Task: Scan the material for the string "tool" and copy out every line in which it occurs.

___ Exercise inputs

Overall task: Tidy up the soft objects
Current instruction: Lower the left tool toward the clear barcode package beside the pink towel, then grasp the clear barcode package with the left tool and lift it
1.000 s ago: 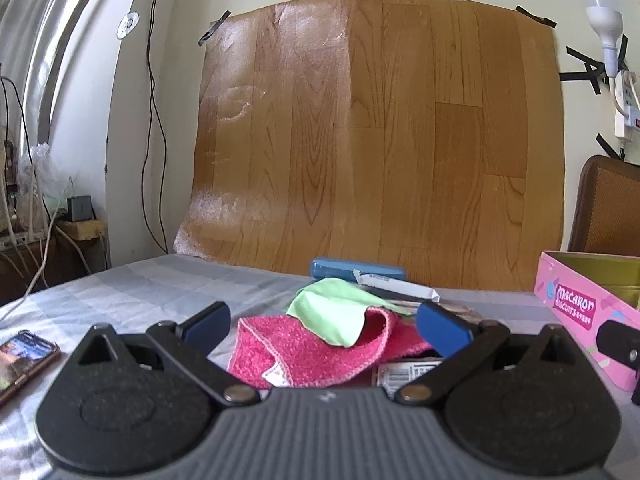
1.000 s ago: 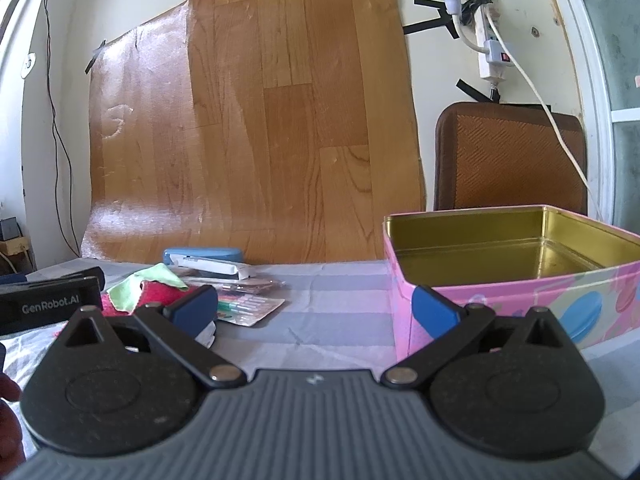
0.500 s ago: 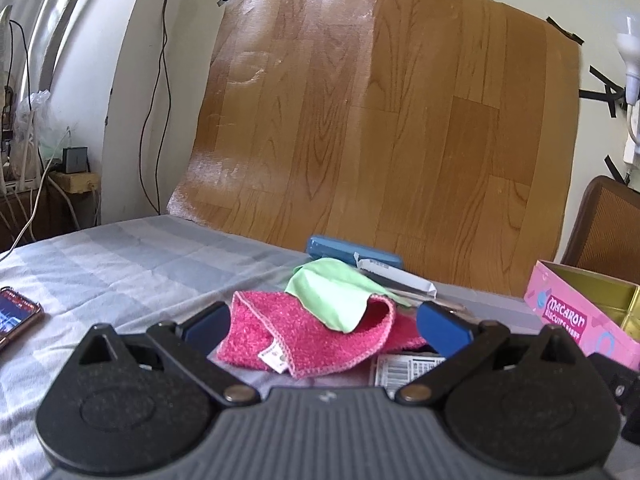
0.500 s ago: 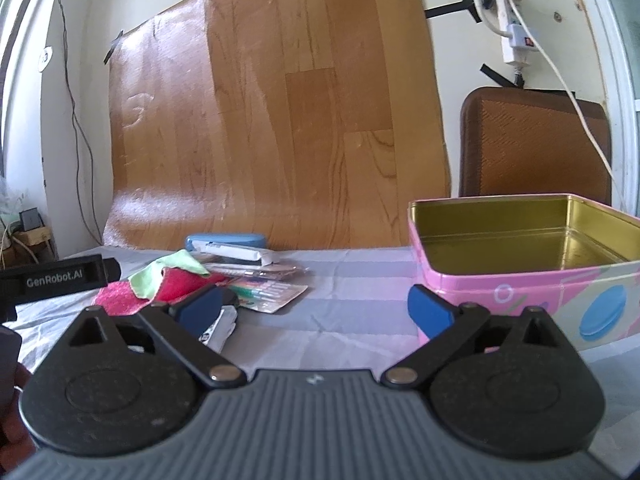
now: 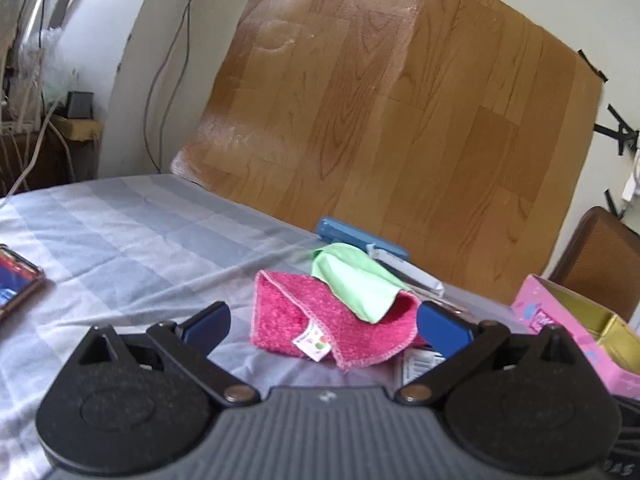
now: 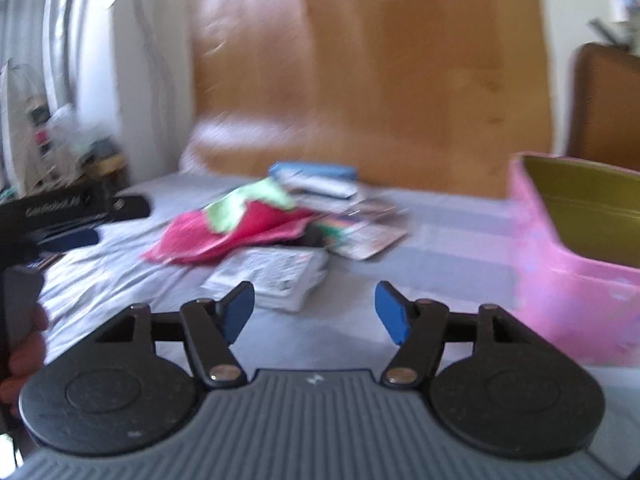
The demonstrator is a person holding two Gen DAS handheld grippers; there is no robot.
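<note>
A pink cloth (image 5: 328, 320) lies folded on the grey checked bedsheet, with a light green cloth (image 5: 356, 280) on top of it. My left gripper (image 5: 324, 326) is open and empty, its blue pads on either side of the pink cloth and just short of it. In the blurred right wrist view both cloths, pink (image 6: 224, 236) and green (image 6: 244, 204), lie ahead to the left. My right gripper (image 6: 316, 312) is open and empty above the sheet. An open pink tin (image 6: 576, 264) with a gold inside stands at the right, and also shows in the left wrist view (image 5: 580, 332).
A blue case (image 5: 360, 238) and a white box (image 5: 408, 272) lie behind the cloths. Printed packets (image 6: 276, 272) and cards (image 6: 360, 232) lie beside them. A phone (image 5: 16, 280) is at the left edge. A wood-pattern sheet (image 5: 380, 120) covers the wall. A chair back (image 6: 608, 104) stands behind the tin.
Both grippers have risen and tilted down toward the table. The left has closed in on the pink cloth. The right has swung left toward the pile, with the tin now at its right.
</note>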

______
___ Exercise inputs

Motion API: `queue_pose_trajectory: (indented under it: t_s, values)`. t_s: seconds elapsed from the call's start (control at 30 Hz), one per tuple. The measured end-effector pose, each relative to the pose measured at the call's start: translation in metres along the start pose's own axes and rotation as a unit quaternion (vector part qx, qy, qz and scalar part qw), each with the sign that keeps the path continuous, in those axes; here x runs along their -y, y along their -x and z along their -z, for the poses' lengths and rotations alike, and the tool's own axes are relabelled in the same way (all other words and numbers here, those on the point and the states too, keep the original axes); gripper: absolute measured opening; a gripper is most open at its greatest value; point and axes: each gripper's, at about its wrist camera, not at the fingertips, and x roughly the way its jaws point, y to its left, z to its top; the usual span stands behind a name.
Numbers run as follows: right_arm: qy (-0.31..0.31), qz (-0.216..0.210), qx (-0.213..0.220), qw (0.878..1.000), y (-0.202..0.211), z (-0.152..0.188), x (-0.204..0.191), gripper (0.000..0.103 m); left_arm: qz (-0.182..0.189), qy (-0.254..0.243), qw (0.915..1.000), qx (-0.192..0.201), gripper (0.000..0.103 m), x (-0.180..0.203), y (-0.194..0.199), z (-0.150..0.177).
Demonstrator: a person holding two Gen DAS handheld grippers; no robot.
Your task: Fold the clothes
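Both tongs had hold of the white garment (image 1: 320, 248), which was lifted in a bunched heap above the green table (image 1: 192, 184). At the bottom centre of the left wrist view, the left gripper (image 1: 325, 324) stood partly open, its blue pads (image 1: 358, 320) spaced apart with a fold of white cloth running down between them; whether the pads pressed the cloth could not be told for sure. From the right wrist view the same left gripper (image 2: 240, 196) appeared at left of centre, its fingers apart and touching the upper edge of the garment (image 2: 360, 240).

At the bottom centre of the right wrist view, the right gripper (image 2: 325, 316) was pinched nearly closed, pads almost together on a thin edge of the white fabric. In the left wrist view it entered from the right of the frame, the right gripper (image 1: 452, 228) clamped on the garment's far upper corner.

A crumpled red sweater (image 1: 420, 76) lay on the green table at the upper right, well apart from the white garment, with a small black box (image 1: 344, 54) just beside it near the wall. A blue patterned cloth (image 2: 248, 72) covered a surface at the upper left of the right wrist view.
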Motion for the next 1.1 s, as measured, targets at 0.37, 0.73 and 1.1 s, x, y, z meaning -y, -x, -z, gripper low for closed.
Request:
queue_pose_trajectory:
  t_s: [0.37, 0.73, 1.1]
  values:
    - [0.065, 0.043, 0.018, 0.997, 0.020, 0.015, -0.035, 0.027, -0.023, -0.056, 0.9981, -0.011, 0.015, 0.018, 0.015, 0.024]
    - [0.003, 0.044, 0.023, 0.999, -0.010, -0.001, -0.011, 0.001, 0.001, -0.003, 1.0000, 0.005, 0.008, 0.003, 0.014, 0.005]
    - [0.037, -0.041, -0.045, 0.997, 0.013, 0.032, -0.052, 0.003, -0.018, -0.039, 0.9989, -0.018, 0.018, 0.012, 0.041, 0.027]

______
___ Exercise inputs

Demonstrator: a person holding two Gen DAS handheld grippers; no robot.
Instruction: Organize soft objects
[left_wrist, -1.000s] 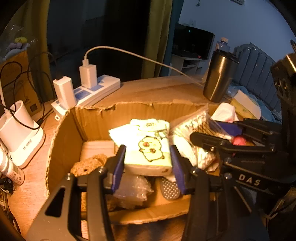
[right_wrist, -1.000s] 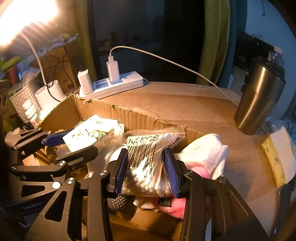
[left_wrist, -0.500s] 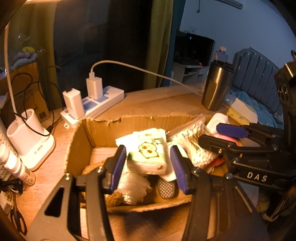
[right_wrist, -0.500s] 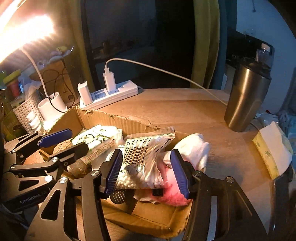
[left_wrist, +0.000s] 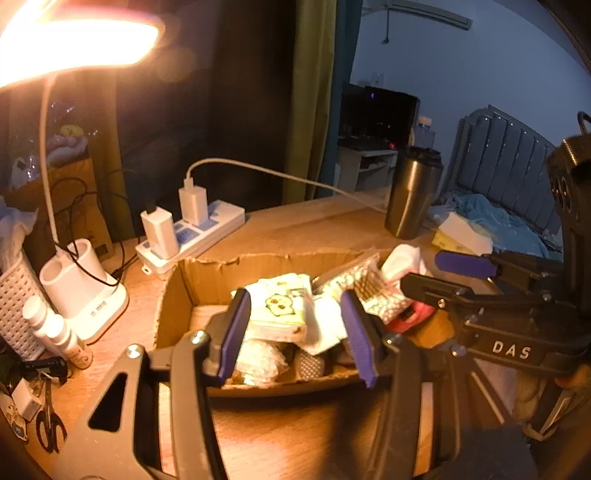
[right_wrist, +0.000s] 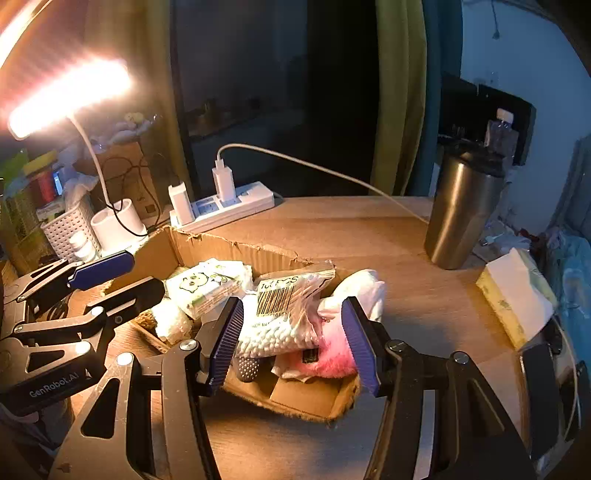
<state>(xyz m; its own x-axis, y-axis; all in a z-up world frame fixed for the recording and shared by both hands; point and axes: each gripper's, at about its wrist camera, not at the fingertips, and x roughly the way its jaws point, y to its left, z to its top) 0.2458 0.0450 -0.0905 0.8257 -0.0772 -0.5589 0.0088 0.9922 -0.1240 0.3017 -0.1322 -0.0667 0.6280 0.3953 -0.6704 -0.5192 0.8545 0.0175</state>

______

Reply to the exercise:
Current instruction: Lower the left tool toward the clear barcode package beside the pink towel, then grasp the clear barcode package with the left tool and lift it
Motion API: `queue_pose_trajectory: (indented under it: t_s, values)`. t_s: seconds elapsed from the call's start (control at 30 Hz), one per tuple. The measured end-effector pose, each relative to the pose measured at the call's start: translation in metres along the start pose's own axes and rotation as a unit quaternion (vector part qx, qy, qz and scalar part qw), each with the sign that keeps the path continuous, in those axes; here x runs along their -y, y along their -x and z along their -z, for the poses' lengths and rotations alike, and the tool's own axes are relabelled in the same way (all other words and numbers here, those on the point and the states too, keep the original axes); gripper: absolute measured opening; a gripper is most open at its greatest value; point and axes: each gripper's, at about its wrist camera, not at the fingertips, and x roughly the way its jaws point, y to its left, z to its top; the usual span stands behind a name.

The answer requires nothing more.